» **WHAT IS REQUIRED**: Retrieve every line of the data holding the word "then".
[INFORMATION PROVIDED Boundary: Start]
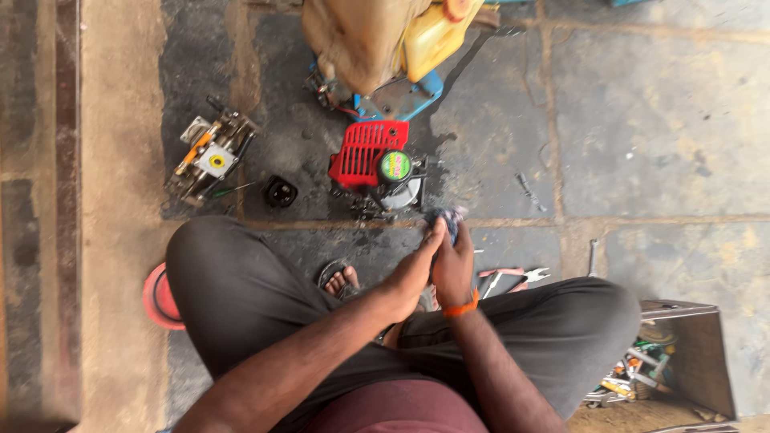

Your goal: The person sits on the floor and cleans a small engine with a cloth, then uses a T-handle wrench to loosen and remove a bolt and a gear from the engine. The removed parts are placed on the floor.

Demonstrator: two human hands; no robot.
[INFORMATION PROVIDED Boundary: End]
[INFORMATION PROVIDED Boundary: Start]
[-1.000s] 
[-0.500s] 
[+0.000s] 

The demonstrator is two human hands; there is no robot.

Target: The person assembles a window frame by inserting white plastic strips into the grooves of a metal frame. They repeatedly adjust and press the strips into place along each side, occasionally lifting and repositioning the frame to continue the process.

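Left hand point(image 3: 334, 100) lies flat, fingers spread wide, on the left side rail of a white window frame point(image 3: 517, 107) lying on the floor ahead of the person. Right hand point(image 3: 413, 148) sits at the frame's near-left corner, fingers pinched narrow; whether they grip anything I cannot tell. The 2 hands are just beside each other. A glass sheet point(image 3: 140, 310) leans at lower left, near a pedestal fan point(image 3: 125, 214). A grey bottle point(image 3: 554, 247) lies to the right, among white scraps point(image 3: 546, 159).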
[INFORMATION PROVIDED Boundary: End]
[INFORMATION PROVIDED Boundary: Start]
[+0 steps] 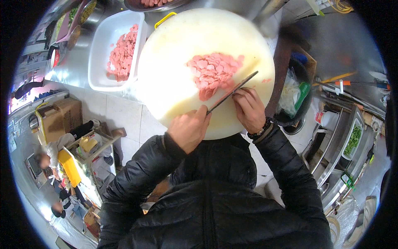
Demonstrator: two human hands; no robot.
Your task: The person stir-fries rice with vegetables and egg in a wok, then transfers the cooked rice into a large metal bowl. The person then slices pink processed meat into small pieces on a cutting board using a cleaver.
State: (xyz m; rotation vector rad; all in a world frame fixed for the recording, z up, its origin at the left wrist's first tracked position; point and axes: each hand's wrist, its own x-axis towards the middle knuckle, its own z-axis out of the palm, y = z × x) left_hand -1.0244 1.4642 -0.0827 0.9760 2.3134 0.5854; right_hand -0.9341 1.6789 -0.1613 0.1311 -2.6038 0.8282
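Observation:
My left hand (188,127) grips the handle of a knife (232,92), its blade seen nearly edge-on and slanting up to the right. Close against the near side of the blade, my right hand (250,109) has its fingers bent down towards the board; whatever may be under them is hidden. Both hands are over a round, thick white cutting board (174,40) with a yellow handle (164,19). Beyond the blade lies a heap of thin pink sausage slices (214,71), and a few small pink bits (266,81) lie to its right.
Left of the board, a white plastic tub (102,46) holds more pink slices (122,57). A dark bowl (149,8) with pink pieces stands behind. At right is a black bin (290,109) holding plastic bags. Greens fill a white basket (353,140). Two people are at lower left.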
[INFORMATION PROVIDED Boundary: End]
» **SOLUTION TO THIS PROBLEM**:
Your goal: The person sits on the floor and cleans a small engine with a cloth, then uses a T-handle wrench to loosen and remove a bolt and a gear from the engine. The removed parts are placed on the floor.
Your task: The person stir-fries rice with vegetables and egg in a wok, then transfers the cooked rice into a large metal bowl. The person then slices pink processed meat into small pieces on a cutting board using a cleaver.

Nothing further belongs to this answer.